*Exercise*:
Which lines in the entries below contain the string "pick"? Show each of them in full.

*Dataset entries*:
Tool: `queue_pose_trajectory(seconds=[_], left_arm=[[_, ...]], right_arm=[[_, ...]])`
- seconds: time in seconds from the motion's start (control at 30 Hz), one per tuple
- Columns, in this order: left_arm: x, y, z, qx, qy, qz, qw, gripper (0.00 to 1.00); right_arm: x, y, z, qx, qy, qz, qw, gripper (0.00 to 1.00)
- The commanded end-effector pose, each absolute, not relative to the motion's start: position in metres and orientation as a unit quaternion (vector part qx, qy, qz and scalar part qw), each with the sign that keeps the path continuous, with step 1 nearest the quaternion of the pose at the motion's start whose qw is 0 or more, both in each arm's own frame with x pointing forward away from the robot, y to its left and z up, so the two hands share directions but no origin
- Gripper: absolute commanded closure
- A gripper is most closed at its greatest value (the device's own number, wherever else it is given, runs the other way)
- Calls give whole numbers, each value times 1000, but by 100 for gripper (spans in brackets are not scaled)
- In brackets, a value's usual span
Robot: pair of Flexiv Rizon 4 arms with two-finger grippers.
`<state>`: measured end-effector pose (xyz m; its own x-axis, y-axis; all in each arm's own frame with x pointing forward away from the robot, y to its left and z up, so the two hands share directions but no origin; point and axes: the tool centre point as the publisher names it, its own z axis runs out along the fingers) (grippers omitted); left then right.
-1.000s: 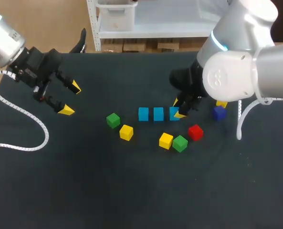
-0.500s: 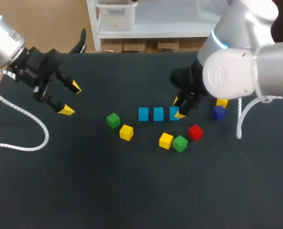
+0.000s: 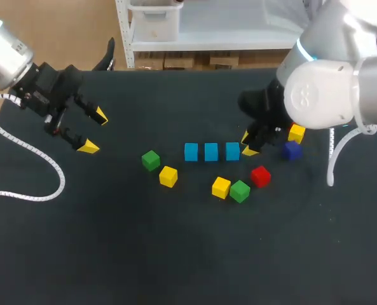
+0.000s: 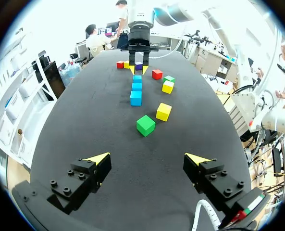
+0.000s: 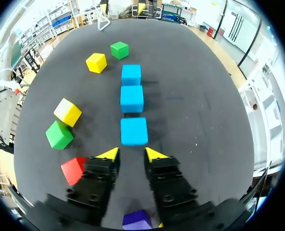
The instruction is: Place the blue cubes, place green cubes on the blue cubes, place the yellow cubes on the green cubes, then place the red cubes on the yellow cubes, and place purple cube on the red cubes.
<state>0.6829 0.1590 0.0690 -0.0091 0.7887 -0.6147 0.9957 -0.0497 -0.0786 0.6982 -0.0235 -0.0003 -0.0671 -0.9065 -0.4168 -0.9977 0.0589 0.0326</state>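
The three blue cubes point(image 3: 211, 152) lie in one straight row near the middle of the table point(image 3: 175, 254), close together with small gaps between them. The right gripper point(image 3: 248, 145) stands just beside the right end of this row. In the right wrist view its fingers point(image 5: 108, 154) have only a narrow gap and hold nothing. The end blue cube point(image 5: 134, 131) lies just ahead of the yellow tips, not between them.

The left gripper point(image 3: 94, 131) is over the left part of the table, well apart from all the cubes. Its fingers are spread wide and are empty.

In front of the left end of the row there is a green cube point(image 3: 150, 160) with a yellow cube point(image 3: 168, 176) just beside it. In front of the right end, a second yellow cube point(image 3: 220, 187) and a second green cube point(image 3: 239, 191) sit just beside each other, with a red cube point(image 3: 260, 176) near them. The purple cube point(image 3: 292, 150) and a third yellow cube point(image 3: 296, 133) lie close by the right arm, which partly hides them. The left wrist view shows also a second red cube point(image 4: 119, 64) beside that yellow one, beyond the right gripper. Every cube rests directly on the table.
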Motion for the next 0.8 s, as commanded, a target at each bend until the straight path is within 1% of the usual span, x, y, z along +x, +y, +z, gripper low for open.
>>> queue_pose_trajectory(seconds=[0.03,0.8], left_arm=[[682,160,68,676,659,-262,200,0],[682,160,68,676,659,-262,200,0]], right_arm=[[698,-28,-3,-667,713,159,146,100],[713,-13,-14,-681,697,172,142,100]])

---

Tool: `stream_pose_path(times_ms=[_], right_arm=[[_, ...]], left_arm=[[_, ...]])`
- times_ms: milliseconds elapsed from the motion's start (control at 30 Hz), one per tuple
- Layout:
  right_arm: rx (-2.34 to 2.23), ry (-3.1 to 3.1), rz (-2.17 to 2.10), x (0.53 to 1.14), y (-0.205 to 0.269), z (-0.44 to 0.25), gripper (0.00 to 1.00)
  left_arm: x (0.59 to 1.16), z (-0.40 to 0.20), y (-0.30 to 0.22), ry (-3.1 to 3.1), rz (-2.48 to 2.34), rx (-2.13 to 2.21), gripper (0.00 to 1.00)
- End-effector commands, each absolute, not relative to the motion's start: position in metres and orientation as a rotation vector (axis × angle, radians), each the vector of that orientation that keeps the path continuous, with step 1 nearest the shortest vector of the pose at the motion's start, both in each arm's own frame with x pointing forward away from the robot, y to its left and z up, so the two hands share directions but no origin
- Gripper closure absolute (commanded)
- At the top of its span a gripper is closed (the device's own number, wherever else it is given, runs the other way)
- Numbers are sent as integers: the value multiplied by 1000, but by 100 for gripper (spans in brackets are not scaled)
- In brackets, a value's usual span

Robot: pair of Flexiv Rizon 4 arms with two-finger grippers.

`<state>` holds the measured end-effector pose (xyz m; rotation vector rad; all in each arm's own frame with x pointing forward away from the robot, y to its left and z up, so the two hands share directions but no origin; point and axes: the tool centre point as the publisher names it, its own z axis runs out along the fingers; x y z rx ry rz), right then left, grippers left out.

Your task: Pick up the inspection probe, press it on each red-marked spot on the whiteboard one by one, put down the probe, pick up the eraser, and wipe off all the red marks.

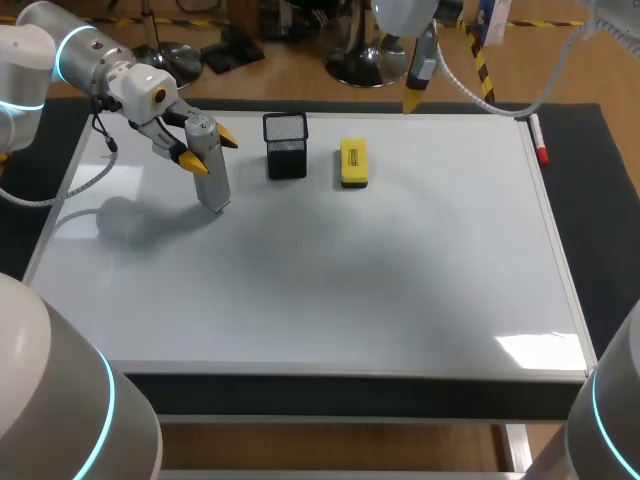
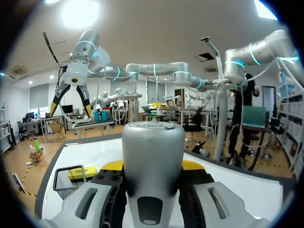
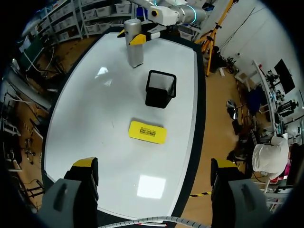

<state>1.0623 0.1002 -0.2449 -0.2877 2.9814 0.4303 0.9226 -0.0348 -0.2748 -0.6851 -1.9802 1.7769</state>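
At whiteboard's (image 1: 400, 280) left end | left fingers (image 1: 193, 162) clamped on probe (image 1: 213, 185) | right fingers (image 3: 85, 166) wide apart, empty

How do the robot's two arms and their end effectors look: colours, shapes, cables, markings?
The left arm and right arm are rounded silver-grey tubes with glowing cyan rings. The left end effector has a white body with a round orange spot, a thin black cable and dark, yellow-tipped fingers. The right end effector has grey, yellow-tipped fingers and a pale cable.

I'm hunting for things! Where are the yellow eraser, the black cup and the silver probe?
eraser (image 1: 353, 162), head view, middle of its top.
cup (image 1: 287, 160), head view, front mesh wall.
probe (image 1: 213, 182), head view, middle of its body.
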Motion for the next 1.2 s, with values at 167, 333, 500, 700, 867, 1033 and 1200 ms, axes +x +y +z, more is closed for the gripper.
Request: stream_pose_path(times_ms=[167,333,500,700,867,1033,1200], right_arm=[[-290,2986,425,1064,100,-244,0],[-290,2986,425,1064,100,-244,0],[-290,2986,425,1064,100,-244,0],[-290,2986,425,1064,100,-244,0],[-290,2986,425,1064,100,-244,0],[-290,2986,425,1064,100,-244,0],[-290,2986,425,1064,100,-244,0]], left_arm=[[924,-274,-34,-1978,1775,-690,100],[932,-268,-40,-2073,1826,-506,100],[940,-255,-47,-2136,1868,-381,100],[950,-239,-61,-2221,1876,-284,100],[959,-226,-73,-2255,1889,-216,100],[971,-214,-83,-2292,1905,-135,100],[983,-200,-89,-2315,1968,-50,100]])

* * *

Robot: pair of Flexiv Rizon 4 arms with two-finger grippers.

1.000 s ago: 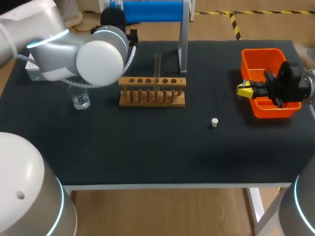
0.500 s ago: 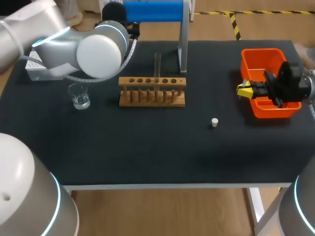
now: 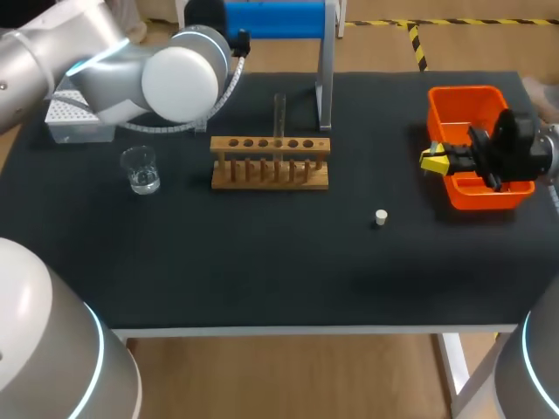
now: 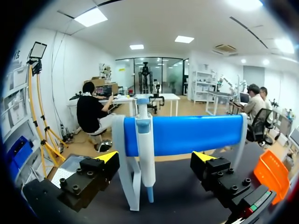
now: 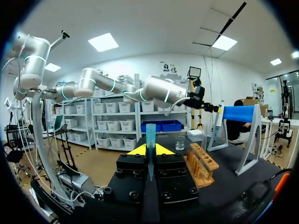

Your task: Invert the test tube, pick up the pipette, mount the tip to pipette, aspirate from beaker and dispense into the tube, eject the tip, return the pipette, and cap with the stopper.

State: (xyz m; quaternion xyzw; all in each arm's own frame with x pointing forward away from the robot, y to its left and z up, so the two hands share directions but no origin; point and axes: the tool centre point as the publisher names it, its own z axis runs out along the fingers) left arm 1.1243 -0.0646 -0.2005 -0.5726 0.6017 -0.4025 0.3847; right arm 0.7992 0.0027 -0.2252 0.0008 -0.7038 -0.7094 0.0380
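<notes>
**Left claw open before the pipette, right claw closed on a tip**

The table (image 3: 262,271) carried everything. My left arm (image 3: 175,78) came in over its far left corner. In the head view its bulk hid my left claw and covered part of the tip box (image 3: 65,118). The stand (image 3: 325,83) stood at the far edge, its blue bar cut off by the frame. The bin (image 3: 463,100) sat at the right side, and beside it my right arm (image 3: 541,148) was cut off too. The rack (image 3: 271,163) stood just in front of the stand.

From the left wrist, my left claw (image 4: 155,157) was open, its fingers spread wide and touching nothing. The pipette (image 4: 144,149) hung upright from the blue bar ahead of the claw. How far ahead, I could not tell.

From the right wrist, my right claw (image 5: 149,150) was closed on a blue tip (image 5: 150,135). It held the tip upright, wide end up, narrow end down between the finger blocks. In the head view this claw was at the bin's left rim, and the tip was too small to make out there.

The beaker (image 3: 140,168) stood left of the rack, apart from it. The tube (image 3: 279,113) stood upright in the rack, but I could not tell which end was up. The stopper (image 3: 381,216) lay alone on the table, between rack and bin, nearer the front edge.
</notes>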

*Answer to the exercise*:
Your task: Pick up the inspection probe, press it on each red-marked spot on the whiteboard one by one, put down the probe, pick up the eraser, and wipe off all the red marks.
Your task: Invert the test tube, pick up the pipette, mount the tip to pipette, aspirate from beaker and dispense into the tube, eject the tip, return the pipette, and cap with the stopper.

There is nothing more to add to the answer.